In [1]:
# Data Cleaning & Extraction for Sentiment Analysis (Amazon Reviews)
# - Uses content/Reviews.csv
# - Produces TF-IDF features and tokenized sequences
# - Saves train/val/test splits and artifacts in processed_data/



import os
import re
import json
import pickle
import warnings
warnings.filterwarnings("ignore")

import numpy as np
import pandas as pd

from sklearn.model_selection import train_test_split
from sklearn.feature_extraction.text import TfidfVectorizer
from scipy import sparse

# NLTK setup
import nltk
from nltk.corpus import stopwords
from nltk.stem import WordNetLemmatizer

def _ensure_nltk():
    try:
        _ = stopwords.words("english")
    except LookupError:
        nltk.download("stopwords")
    try:
        _ = nltk.data.find("corpora/wordnet")
    except LookupError:
        nltk.download("wordnet")
    try:
        _ = nltk.data.find("tokenizers/punkt")
    except LookupError:
        nltk.download("punkt")

_ensure_nltk()
STOP_WORDS = set(stopwords.words("english"))
LEMM = WordNetLemmatizer()



[nltk_data] Downloading package wordnet to
[nltk_data]     C:\Users\user\AppData\Roaming\nltk_data...
[nltk_data]   Package wordnet is already up-to-date!



1) Load dataset (Amazon Reviews)


In [2]:

def load_dataset():
    candidates = [
        os.path.join("content", "Reviews.csv"),
        os.path.join("content", "dataset_part1_random_70pct.csv"),
    ]
    for path in candidates:
        if os.path.exists(path):
            print(f"Loading dataset: {path}")
            df = pd.read_csv(path)
            return df, path
    raise FileNotFoundError("No dataset found in 'content/'. Expected Reviews.csv")



In [3]:
# -----------------------------
# 2) Normalize columns and labels
# -----------------------------
def normalize_and_label(df):
    # Expecting columns: 'Text' and 'Score'
    # Map Score 1-2 -> 0 (negative), 4-5 -> 1 (positive), drop 3 (neutral)
    text_col = None
    for c in ["Text", "text", "reviewText", "ReviewText", "review", "Review"]:
        if c in df.columns:
            text_col = c
            break
    if text_col is None:
        raise ValueError("Could not find text column.

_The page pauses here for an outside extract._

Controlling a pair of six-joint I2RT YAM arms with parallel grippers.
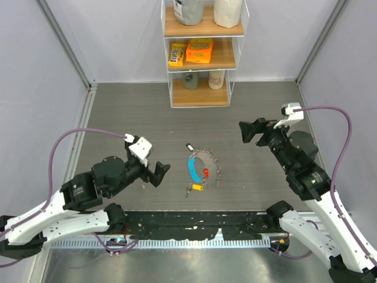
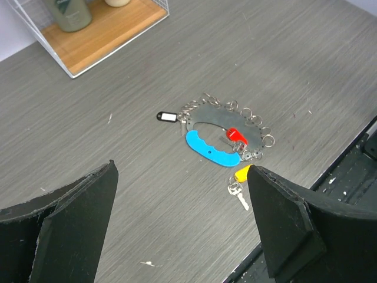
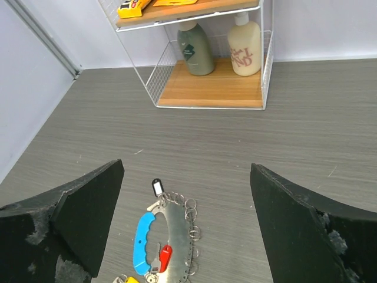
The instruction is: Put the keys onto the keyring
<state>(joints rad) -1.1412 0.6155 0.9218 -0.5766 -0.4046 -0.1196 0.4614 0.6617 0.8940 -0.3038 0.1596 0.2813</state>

Expected 'Text' in Reviews.csv")

    if "Score" not in df.columns:
        # If alternative sentiment column exists, try mapping
        if "Sentiment" in df.columns:
            df = df.rename(columns={text_col: "text", "Sentiment": "sentiment"})
            df["label"] = df["sentiment"].map({"negative": 0, "positive": 1})
            df = df.dropna(subset=["text", "label"])
            return df[["text", "label"]]
        else:
            raise ValueError("Expected 'Score' column for Amazon Reviews dataset")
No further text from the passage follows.